Le ministre de l’Intérieur, chargé des Cultes, veut des imams aux couleurs de la France. De ce dossier, il a fait une priorité, le répétant à plusieurs reprises. Pour avancer, une mission d’évaluation, menée conjointement avec le ministère de l’Enseignement supérieur et de la Recherche, vient d’être confiée à un universitaire, Francis Messner, l’un des meilleurs spécialistes du droit des religions, sur la formation des imams en France. Il devrait remettre son rapport d’ici à la rentrée en septembre.
La France compte, aujourd’hui, environ 1 800 imams en activité. Seulement un tiers sont rémunérés.
En fait, depuis presque vingt ans, cette question est un véritable serpent de mer, malgré les rapports commandés par les gouvernements successifs. «La majorité des imams est toujours formée dans les pays d’origine des croyants, pointe Kamel Kabtane, le recteur de la Grande Mosquée de Lyon. Pourtant, l’islam de France et les communautés musulmanes ont beaucoup évolué. Les deuxième et troisième générations issues de l’immigration deviennent majoritaires parmi les fidèles. Il nous faut des cadres religieux capables de s’adresser à elles.» Un vœu pieux au regard de la réalité du terrain. […]
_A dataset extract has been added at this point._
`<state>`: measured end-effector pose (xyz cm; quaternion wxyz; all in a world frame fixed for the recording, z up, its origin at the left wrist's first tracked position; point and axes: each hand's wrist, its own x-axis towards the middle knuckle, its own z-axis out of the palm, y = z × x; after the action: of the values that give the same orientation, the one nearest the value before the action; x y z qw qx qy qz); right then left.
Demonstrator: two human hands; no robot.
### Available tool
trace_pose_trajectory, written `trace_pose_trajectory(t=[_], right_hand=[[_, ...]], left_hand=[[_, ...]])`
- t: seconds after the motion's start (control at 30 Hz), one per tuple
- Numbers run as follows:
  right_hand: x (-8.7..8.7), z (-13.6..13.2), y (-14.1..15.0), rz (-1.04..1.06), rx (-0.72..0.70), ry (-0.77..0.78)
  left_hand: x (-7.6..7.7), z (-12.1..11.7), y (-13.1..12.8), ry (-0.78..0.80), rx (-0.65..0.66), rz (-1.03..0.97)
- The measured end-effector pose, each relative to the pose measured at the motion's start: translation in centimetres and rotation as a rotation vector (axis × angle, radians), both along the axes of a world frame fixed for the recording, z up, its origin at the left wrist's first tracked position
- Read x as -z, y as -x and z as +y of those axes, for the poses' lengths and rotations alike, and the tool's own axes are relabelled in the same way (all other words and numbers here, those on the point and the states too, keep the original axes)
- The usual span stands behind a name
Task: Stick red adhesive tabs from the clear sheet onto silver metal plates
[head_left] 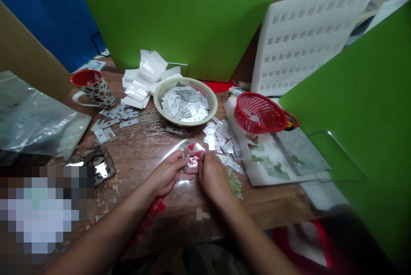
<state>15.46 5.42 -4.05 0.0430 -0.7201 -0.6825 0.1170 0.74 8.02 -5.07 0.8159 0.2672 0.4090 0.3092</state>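
Close together over the wooden table, both hands are at a clear plastic sheet (175, 148) with small red shapes (192, 161) on it. My left hand (170, 170) is closed, thumb pressed on a small greyish-tan flat piece (186, 153) against the sheet. The fingers of my right hand (213, 174) are pinched at the sheet's red part; their tips are partly hidden. More red shapes (157, 207) show below my left wrist. A pale T-shaped piece (202, 214) lies between my forearms, and green pieces (235, 183) lie beside my right wrist.
A cream basket (157, 110) of flat metal plates stands ahead, with loose plates (221, 138) at its right. A red basket (266, 125) rests on a white foam slab (253, 176). To the left are a patterned mug (102, 91) and a phone-like dark slab (107, 168). Green panels (180, 13) stand behind.
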Motion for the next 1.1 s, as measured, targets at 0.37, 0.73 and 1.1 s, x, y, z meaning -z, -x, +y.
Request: trace_pose_trajectory(t=[0.37, 0.73, 1.1], right_hand=[[-0.2, -0.8, 0.4, -0.144, -0.102, -0.086], [0.2, -0.4, 0.6, -0.128, -0.069, -0.103], [0.4, 0.1, 0.0, -0.010, -0.036, -0.036]], left_hand=[[0.1, 0.1, 0.1, 0.011, 0.010, -0.018], [0.0, 0.1, 0.2, -0.003, 0.027, -0.032], [-0.2, 0.1, 0.2, 0.005, 0.035, -0.022]])
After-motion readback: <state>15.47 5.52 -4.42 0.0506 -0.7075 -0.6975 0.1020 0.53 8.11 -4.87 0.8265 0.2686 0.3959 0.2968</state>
Comme dans l’Eglise catholique, il y aurait aussi une sorte de crise des vocations. Les imams étant contrôlés par les associations locales et mal rémunérés (lorsqu’ils le sont), les candidats ne se bousculent pas. C’est la quadrature du cercle pour les responsables de mosquée qui continuent à se tourner vers les pays d’origine, leur donnant ainsi un moyen de contrôle sur leur diaspora. Afin de faciliter l’intégration des imams «importés», un effort a été réalisé, ces dernières années. Apprentissage du français, du droit des cultes, connaissance du paysage religieux dans l’Hexagone… trois filières ont été créées récemment à Strasbourg, Paris et Lyon. C’est l’ensemble de ce dispositif que devra évaluer Francis Messner. La crainte d’une radicalisation d’une frange des jeunes musulmans, attirés par le salafisme, rend aussi nécessaire la reprise en main du dossier. Un pays laïc peut financer des filières de culture générale pour des imams venus de l’étranger. Mais imaginer mettre en place une sorte de séminaire musulman risque bien de soulever de grandes polémiques.